[Dataset records]
================================
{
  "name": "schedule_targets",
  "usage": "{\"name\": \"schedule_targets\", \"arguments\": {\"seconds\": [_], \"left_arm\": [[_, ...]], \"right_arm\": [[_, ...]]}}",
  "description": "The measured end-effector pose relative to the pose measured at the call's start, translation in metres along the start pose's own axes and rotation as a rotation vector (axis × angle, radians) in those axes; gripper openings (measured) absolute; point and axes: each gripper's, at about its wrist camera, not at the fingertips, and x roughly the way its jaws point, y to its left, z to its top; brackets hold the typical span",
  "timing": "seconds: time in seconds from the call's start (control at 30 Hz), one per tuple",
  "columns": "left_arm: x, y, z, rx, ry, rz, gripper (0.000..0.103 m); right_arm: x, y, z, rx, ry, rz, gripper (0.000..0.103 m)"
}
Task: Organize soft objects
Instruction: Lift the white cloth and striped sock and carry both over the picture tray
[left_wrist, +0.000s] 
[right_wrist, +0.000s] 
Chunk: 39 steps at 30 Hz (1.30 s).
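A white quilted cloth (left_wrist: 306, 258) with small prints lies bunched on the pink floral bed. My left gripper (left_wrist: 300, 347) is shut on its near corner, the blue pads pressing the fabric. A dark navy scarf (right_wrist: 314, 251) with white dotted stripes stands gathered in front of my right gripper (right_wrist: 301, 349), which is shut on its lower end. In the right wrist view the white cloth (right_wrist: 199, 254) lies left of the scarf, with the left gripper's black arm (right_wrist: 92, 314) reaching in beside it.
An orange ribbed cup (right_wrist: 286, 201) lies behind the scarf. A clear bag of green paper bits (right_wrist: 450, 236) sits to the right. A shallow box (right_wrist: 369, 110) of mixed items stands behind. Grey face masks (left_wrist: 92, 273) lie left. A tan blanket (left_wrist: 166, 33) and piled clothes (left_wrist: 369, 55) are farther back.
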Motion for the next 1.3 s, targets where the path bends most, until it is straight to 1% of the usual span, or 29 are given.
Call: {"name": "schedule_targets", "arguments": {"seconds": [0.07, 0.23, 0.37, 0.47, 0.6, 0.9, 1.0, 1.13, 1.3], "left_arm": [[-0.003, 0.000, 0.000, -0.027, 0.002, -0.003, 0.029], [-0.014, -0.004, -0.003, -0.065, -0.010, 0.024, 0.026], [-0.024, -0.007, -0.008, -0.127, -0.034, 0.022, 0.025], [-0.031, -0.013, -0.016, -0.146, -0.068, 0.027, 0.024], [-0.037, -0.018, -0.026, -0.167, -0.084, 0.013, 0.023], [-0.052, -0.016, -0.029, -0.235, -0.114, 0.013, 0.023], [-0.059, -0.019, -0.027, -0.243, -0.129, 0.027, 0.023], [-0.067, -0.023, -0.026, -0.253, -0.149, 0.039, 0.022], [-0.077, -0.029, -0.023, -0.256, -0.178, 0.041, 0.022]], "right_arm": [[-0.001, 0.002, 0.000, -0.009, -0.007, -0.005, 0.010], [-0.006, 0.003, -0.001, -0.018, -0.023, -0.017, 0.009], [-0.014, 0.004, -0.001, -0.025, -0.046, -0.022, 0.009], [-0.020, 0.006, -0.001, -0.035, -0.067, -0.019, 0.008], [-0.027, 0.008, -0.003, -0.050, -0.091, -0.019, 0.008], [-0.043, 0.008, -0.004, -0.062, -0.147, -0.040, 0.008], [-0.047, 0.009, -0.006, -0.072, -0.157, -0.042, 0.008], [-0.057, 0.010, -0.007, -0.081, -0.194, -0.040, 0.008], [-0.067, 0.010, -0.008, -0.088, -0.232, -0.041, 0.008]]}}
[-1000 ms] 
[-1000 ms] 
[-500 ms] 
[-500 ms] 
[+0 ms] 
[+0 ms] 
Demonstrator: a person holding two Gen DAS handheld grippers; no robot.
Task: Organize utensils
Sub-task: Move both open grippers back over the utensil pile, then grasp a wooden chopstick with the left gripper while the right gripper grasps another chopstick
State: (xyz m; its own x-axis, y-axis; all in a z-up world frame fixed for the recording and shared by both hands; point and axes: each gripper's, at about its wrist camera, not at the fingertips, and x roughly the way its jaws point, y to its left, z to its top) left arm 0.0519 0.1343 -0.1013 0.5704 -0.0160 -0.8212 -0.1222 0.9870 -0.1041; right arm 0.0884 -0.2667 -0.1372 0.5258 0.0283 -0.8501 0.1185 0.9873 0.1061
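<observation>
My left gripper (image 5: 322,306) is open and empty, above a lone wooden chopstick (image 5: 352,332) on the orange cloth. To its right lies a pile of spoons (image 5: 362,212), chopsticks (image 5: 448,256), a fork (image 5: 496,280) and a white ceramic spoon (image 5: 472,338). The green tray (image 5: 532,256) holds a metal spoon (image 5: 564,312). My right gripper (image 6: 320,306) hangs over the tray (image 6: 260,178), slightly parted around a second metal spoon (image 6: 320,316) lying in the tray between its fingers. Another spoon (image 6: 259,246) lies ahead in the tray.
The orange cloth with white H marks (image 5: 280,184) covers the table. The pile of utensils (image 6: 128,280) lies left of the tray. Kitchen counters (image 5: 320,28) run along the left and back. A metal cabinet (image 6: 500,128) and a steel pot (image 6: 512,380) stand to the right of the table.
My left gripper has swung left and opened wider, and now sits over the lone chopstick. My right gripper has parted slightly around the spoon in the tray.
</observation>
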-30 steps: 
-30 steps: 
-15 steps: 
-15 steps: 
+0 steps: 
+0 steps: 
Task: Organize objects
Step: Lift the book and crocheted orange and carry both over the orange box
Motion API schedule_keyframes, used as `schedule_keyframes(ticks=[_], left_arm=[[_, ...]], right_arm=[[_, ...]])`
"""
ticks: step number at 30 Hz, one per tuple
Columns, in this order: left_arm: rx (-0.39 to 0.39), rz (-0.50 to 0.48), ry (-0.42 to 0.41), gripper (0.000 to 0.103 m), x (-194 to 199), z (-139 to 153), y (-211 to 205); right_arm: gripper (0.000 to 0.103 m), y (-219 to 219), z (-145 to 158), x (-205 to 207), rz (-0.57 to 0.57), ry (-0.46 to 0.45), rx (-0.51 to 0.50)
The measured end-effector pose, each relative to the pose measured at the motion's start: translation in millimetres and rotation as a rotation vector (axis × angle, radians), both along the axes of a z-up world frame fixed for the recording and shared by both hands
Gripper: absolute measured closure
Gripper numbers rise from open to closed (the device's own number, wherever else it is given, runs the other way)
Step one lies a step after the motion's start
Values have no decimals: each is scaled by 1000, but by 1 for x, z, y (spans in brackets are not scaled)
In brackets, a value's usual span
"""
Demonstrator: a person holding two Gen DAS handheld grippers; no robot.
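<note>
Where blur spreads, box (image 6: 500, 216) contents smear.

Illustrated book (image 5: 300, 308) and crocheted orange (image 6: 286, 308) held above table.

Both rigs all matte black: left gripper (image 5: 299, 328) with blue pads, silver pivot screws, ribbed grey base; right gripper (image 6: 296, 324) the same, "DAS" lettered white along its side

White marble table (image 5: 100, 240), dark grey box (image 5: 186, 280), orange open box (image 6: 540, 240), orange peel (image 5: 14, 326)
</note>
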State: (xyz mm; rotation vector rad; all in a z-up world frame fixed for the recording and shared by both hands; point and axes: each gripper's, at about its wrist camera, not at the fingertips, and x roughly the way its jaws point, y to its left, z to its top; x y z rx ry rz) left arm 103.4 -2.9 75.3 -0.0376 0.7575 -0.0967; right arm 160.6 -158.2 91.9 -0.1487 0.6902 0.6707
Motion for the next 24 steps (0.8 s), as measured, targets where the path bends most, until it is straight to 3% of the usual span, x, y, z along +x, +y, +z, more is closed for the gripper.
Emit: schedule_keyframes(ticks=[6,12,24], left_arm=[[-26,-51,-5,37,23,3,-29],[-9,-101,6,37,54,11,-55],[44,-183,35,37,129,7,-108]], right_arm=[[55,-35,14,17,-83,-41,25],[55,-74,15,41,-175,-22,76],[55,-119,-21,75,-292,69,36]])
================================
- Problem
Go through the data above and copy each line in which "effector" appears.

- Solution
  "description": "The measured end-effector pose relative to the pose measured at the call's start, translation in metres along the start pose's own axes and rotation as a rotation vector (axis × angle, radians) in those axes; gripper openings (measured) absolute; point and axes: each gripper's, at about its wrist camera, not at the fingertips, and x roughly the way its jaws point, y to its left, z to its top; brackets hold the typical span",
The measured end-effector pose, each relative to the pose measured at the motion's start: translation in millimetres and rotation as a rotation vector (axis × angle, radians), both along the axes of a z-up world frame fixed for the recording and shared by both hands

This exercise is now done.